Each record below gets repeated exactly, and pictures stay out of the copy.
■ ■ ■ ■ ■
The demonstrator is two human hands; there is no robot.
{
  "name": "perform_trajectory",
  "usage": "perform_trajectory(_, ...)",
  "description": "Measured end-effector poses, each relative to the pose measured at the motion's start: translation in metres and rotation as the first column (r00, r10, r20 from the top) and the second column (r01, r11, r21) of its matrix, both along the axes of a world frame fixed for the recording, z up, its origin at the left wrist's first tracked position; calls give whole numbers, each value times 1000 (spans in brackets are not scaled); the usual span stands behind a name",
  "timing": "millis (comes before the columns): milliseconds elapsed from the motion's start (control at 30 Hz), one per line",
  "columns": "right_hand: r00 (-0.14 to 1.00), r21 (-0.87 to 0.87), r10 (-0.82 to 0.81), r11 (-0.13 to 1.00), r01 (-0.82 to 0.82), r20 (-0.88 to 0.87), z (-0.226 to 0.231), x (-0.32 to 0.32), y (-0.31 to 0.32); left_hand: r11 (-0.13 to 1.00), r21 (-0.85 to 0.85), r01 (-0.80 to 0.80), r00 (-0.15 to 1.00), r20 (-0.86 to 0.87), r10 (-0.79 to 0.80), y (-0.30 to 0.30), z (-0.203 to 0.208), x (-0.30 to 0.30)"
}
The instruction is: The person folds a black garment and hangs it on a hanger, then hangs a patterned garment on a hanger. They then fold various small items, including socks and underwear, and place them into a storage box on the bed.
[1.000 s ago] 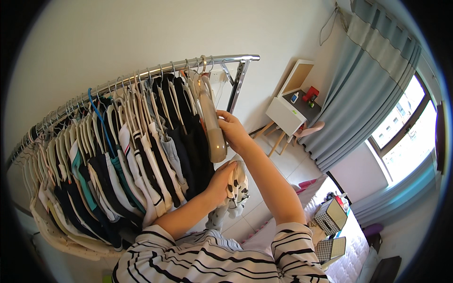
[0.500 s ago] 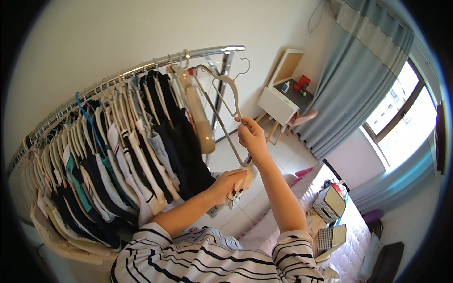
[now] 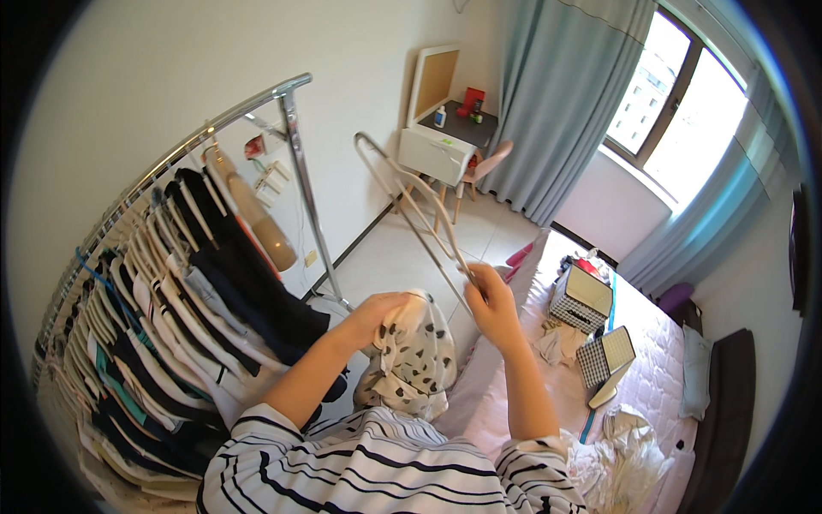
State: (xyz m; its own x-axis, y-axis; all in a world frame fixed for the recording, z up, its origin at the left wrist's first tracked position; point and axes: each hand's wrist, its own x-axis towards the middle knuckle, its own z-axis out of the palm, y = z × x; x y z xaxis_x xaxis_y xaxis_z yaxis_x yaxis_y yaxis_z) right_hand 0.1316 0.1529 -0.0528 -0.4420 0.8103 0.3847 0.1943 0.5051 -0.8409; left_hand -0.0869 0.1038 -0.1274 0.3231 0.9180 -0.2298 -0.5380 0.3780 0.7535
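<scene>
In my right hand (image 3: 492, 307), fingers closed round one end, is a light-coloured clothes hanger (image 3: 409, 193), tilted up and away to the left with no garment on it. My left hand (image 3: 375, 315) grips the upper edge of a cream garment with dark spots (image 3: 419, 355), which hangs in loose folds in front of my chest. The garment lies just below the hanger's lower end; whether they touch I cannot tell. Left of my hands, a metal clothes rack (image 3: 282, 89) carries a dense row of clothes on hangers (image 3: 171, 317).
Behind stand a white desk (image 3: 434, 156) with a dark top and a pink chair (image 3: 490, 163). On the right, a bed (image 3: 659, 403) holds two checked fabric boxes (image 3: 584, 295) and crumpled white clothes (image 3: 621, 458). A blue-grey curtain (image 3: 556, 103) hangs beside the window (image 3: 668, 94).
My view has swung right, away from the rack. The spotted garment now hangs more spread out from my left hand. The hanger has shifted apart from the rack, still in my right hand.
</scene>
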Motion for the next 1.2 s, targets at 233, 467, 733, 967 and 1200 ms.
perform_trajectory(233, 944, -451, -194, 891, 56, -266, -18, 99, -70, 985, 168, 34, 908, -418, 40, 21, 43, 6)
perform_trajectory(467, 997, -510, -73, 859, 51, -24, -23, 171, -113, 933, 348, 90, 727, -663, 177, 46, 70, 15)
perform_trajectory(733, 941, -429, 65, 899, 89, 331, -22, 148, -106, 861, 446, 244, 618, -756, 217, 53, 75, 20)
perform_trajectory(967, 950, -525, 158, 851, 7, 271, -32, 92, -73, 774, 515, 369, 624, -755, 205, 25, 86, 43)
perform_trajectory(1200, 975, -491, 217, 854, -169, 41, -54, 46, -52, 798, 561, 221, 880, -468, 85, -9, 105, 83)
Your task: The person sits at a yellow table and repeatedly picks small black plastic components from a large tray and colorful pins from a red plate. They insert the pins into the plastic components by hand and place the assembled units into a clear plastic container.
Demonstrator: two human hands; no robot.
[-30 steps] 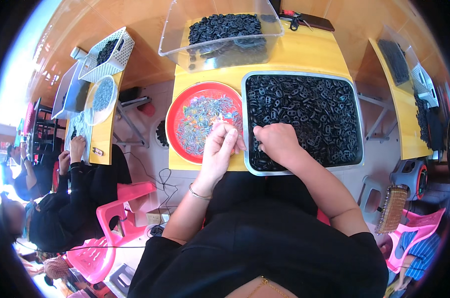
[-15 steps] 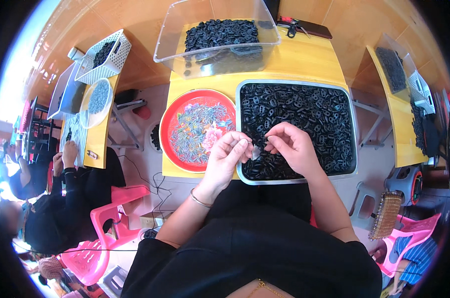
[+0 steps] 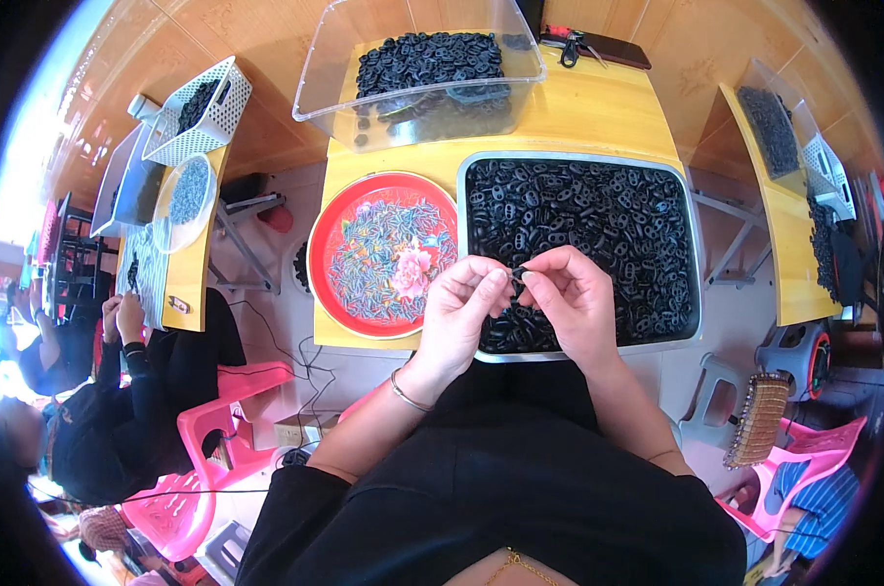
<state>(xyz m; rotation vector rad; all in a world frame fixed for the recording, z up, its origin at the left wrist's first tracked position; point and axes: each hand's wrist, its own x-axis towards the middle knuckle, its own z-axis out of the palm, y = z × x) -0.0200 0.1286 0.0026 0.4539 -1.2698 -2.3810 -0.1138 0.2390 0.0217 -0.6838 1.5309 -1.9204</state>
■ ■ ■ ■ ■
_ANSWER_
The demonstrator is two human hands; there is no robot.
{
  "name": "perform_trajectory",
  "usage": "perform_trajectory(_, ...)",
  "description": "Measured end-effector poses, each relative to the pose measured at the motion's start: translation in metres and rotation as the first column (r00, r10, r20 from the top) and the second column (r01, r11, r21) of its matrix, both along the axes of a world frame fixed for the recording, z up, its origin at the left wrist's first tracked position; calls give whole numbers, each value times 1000 (spans in brackets are not scaled); the usual span stands behind a name",
  "timing": "millis (comes before the columns): milliseconds elapsed from the motion's start (control at 30 Hz), one per line",
  "columns": "right_hand: r00 (-0.14 to 1.00), r21 (-0.87 to 0.87), r10 (-0.82 to 0.81), r11 (-0.13 to 1.00), r01 (-0.82 to 0.82), r20 (-0.88 to 0.87), z (-0.226 to 0.231), x (-0.32 to 0.32), y (-0.31 to 0.32); left_hand: r11 (-0.13 to 1.00), r21 (-0.85 to 0.85), r01 (-0.80 to 0.80), r00 (-0.15 to 1.00), r20 (-0.86 to 0.87), r10 (-0.79 to 0.80), y (-0.30 to 0.30), z (-0.203 to 0.208), x (-0.30 to 0.30)"
}
The instruction is: The person folds a black garment and hangs it on a hanger, then hangs a patterned garment on a hanger. They then fold various small items, including socks and underwear, and place them into a storage box on the bed.
[1.000 s ago] 
[0.500 s ago] 
[now] 
State: (xyz m; its own x-axis, y-axis; all in a world frame fixed for the recording, z up, its origin at the left wrist's first tracked position; point and axes: each hand's wrist, its own x-axis towards the middle knuckle, its own z-axis out of the palm, y = z × x; x y z xaxis_x xaxis_y xaxis_z yaxis_x yaxis_y yaxis_z) right_hand 0.1316 0.1529 -0.0528 -0.4420 0.8103 0.3847 0.1943 0.5051 -0.8409; left_hand -0.0869 0.1038 -0.1274 0.3231 0.9180 -0.2298 -0.5380 0.3780 0.7535
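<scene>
In my right hand (image 3: 492, 307), fingers closed round one end, is a light-coloured clothes hanger (image 3: 409, 193), tilted up and away to the left with no garment on it. My left hand (image 3: 375, 315) grips the upper edge of a cream garment with dark spots (image 3: 419, 355), which hangs in loose folds in front of my chest. The garment lies just below the hanger's lower end; whether they touch I cannot tell. Left of my hands, a metal clothes rack (image 3: 282, 89) carries a dense row of clothes on hangers (image 3: 171, 317).
Behind stand a white desk (image 3: 434, 156) with a dark top and a pink chair (image 3: 490, 163). On the right, a bed (image 3: 659, 403) holds two checked fabric boxes (image 3: 584, 295) and crumpled white clothes (image 3: 621, 458). A blue-grey curtain (image 3: 556, 103) hangs beside the window (image 3: 668, 94).
My view has swung right, away from the rack. The spotted garment now hangs more spread out from my left hand. The hanger has shifted apart from the rack, still in my right hand.
</scene>
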Motion for the next 1.2 s, targets at 233, 467, 733, 967 and 1200 ms.
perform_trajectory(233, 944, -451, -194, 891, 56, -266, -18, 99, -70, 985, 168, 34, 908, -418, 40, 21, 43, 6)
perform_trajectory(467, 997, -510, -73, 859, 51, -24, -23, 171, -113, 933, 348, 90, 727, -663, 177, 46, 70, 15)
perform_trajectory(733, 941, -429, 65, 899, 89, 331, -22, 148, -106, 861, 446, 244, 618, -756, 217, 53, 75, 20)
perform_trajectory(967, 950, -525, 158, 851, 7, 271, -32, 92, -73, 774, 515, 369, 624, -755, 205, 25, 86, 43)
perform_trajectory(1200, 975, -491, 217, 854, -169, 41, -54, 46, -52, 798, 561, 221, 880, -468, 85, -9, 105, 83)
Your task: The person sits at a yellow table and repeatedly picks small black plastic components from a large tray and colorful pins from a red plate. They insert the pins into the plastic components by hand and place the assembled units into a clear plastic container.
Demonstrator: two human hands; no robot.
[-30 steps] 
[-15 steps] 
[+0 steps] 
<state>(xyz m; rotation vector rad; all in a world frame fixed for the recording, z up, its origin at the left wrist's first tracked position; point and axes: each hand's wrist, its own x-axis towards the middle knuckle, its own z-axis out of the palm, y = z × x) -0.0200 0.1286 0.0026 0.4539 -1.2698 -2.3810 -0.1138 0.2390 0.0217 -0.6838 1.5309 -1.9204</state>

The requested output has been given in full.